= WHAT NEEDS TO BE DONE =
Copy each line of the following data that contains "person".

[Data records]
*** Begin section ***

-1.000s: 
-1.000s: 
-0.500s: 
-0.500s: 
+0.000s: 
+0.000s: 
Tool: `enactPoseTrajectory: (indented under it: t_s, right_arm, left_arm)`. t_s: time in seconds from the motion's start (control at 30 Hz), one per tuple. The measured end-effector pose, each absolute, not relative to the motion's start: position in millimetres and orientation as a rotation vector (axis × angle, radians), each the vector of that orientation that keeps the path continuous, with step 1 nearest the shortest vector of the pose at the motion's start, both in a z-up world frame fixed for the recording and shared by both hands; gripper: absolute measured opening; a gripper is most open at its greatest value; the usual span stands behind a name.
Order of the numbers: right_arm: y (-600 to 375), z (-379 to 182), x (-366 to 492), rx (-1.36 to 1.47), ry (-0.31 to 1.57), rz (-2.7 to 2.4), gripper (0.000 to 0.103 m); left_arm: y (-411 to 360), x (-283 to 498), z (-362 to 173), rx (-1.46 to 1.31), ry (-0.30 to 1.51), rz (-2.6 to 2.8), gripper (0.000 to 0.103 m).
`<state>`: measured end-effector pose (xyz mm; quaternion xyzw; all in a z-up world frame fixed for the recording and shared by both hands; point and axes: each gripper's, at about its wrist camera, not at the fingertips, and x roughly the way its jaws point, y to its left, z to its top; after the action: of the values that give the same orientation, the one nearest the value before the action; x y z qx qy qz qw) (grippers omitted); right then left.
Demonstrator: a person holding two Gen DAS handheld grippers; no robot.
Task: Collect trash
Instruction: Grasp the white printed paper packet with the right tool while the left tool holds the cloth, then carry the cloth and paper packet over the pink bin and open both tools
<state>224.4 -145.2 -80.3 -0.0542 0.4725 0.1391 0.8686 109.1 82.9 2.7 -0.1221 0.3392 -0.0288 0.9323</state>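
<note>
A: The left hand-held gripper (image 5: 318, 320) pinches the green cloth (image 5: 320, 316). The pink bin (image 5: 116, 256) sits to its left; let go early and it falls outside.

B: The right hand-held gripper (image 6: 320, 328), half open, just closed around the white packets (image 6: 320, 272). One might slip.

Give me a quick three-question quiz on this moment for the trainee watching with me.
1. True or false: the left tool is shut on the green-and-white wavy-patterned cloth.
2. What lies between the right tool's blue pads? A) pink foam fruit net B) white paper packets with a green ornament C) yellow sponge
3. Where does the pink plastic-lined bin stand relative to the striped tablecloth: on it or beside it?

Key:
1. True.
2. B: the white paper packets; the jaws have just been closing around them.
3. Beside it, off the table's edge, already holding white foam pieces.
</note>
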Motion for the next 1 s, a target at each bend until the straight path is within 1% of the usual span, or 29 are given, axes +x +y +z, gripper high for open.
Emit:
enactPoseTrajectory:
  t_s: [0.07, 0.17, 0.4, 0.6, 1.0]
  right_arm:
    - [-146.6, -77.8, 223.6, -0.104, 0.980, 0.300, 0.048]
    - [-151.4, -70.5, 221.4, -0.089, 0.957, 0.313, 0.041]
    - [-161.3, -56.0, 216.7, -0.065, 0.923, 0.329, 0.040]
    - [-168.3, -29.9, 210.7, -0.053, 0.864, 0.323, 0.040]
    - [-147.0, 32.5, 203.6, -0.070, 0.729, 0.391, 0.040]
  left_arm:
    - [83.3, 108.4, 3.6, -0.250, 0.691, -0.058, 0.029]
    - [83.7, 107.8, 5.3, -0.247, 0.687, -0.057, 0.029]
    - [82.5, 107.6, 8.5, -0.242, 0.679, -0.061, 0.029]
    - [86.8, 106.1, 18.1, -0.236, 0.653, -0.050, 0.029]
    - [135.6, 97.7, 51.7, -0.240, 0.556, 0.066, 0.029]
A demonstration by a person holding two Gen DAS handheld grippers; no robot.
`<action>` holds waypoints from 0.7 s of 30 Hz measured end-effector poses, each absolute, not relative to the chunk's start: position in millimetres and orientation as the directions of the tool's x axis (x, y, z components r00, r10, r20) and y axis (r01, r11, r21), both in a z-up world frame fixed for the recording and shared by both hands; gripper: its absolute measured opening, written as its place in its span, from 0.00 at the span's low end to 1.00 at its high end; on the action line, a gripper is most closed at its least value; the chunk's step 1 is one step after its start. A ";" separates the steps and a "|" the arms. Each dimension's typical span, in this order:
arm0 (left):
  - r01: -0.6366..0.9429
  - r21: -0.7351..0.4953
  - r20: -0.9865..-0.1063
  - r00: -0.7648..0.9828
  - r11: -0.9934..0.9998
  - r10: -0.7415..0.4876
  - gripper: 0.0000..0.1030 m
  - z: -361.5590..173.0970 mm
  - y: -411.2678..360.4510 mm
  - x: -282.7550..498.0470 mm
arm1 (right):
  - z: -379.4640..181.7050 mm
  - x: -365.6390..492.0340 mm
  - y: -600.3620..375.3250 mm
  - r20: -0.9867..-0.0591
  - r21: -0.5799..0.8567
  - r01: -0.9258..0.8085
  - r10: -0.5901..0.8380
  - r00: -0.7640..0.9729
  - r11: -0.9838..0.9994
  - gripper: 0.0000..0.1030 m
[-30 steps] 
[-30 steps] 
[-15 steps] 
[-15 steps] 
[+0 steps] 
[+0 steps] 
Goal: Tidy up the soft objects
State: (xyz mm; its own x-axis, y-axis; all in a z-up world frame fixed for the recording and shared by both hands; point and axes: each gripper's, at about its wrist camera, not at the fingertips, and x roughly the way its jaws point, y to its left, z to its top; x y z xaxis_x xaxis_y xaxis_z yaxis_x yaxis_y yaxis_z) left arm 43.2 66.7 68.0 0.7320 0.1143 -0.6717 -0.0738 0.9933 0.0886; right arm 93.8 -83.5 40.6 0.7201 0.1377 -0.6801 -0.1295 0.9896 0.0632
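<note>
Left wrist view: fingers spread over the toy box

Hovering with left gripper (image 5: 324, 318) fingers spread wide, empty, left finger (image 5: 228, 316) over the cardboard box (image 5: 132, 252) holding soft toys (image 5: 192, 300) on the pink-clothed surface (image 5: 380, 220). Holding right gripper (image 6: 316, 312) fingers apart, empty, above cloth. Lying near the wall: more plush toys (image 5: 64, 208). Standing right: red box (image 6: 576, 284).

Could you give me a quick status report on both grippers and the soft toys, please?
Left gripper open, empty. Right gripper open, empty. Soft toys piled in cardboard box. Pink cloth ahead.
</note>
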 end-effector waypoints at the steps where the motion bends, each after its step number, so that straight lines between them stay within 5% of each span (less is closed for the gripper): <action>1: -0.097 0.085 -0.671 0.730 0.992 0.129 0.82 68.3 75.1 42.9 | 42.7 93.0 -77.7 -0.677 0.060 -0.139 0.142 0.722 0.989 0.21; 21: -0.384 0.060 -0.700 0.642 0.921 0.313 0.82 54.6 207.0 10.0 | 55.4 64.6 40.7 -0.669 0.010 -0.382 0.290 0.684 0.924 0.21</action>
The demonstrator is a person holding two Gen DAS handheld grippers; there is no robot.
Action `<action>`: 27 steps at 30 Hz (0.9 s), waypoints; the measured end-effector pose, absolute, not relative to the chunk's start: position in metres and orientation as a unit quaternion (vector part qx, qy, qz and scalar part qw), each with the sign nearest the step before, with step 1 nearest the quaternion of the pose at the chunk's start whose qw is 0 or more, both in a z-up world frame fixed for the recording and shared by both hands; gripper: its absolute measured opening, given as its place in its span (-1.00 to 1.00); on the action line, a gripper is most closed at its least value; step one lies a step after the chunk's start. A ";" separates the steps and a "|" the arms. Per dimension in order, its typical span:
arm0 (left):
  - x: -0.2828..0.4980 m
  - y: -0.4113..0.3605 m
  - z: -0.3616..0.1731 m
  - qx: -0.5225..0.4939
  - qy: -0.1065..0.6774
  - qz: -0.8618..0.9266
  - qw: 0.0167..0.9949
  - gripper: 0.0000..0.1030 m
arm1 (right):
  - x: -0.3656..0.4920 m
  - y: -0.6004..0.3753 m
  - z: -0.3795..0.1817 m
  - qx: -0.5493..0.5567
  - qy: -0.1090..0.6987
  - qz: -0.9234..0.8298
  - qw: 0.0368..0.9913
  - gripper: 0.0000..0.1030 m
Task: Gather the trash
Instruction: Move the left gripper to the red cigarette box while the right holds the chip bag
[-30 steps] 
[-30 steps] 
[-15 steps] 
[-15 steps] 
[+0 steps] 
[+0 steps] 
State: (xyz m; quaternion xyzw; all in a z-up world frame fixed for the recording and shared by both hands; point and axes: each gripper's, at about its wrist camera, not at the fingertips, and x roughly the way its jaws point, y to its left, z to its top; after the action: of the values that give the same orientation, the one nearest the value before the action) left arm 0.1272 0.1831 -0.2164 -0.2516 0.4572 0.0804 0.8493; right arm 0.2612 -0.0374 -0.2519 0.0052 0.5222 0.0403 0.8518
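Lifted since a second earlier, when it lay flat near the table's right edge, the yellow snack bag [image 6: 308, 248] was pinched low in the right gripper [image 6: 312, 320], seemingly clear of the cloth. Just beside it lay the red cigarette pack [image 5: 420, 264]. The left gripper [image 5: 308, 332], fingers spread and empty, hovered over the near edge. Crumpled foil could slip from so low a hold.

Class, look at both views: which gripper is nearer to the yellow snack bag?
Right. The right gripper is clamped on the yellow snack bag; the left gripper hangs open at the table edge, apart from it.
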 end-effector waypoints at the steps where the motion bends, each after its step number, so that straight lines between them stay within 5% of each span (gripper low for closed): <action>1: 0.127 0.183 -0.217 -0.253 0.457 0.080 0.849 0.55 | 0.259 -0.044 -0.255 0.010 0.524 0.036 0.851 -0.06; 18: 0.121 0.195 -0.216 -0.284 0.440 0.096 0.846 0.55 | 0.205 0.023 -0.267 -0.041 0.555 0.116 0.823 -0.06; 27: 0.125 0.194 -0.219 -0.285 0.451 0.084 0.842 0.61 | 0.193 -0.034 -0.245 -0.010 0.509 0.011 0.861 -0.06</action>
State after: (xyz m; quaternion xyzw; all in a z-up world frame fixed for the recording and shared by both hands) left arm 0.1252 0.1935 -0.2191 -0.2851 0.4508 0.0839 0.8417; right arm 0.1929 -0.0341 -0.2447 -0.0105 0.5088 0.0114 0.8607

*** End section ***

= TASK ANSWER =
Demonstrator: a person holding two Gen DAS handheld grippers; no robot.
A demonstration by a person holding two Gen DAS handheld grippers; no robot.
The demonstrator is a person holding two Gen DAS handheld grippers; there is no robot.

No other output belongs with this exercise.